In her second World Cup tournament in 1995, she scored a goal, but the match against China was a draw. The US team won the second match against Denmark. They defeated Japan in the quarter-final, but lost to Norway in the semi-finals.
During the 1996 Olympic Games in Atlanta, the first Olympic tournament to include women's soccer, the US team won against Denmark, Sweden, and Norway. During the final match against China, Hamm was injured and taken out of the field in the final minute. Nonetheless, the US team won their first Olympic gold medal.
In 1999, with her 108th goal for the US team, she set a record for scoring most international goals, breaking the record set by Italian player Elisabetta Vignotto. Hamm held the record till June 2013, when American player Abby Wambach broke it.
During the 2000 Olympics in Sydney, she scored a goal against Norway and the US team won the game. They defeated Nigeria, and in the semi-finals, Hamm scored the game-winning goal against Brazil, which helped her to set a record for most goals scored in international play by a woman or man.
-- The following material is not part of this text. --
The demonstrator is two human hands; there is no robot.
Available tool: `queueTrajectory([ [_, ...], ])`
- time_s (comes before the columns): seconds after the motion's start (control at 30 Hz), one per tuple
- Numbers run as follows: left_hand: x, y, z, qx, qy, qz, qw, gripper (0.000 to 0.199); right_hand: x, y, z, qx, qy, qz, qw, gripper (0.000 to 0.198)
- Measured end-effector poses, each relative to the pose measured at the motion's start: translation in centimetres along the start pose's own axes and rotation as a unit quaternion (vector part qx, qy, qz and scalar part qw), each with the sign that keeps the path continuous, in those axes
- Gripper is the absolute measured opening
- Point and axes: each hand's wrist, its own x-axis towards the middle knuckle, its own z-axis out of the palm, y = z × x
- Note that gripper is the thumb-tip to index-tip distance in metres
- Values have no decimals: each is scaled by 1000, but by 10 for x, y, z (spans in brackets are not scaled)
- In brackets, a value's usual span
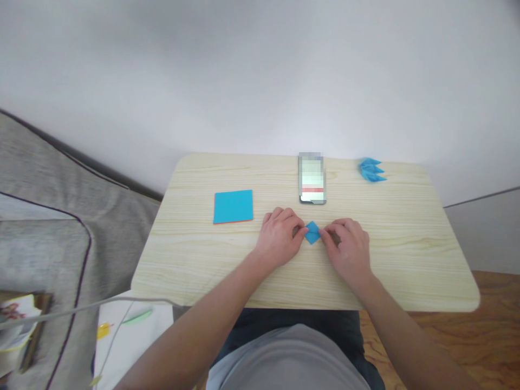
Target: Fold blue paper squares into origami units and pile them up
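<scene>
Squarely between the two hands, a small blue folded paper (312,233) lies as a diamond on the pale wooden counter (410,254), a little right of the counter's middle. The left hand (281,236) pinches its left corner between thumb and fingers; the right hand (348,245) pinches the opposite corner in the same way. Both forearms cross the front edge, and between them a wedge of wood runs from the paper back toward the person's body.

The widest room for moving is to the right: wood grain reaches from the right hand to the slanting right edge and its rounded front corner. On the left, a flat blue sheet or stack with a thin red border (233,206) sits near the left hand, well in from the left edge. Ahead, a phone (312,177) stands close beyond the fingers, its far end reaching the back edge by the white wall (260,76), so space that way is tight. Toward the back right corner, a spiky blue folded piece (371,170) rests near the back edge, its three points facing right, well apart from the right hand.
</scene>
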Motion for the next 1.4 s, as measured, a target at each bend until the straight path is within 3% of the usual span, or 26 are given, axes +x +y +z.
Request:
queueTrajectory([
  [0.53,0,5,3,17,13,-16,1000,10,2,-13,-1,-74,-3,-14,997,22],
  [0.87,0,8,3,20,15,-23,999,4,0,-12,0,-41,-5,-10,999,15],
  [1.0,-1,6,2,7,4,-1,1000,22,0,-11,-2,-31,-15,-13,999,16],
  [1.2,-2,2,4,2,2,7,1000,26,-4,-4,-6,-16,-17,-13,1000,18],
  [1.4,-1,2,4,3,16,-9,1000,7,0,-15,-4,-27,-11,0,1000,15],
])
However, the US team was defeated by Norway in the final, and they earned the silver medal.
While playing for the Tar Heels women's soccer team, Mia Hamm was named the Atlantic Coast Conference Player of the Year for three consecutive years and the ACC Female Athlete of the Year for two consecutive years.
The Women's Sports Foundation named her the Sportswoman of the Year in 1997 and 1999. In 1999, Nike named the largest building on its corporate campus after Hamm.
In 2000, FIFA Female Player of the Century Awards named her as one of the top three female soccer players of the 20th century.
She was also elected as the US Soccer Female Athlete of the Year for five years—from 1994 to 1998. She won three ESPY awards including the Soccer Player of the Year and Female Athlete of the Year.
In 2004, she was listed in the FIFA 100 as one of the greatest living soccer players.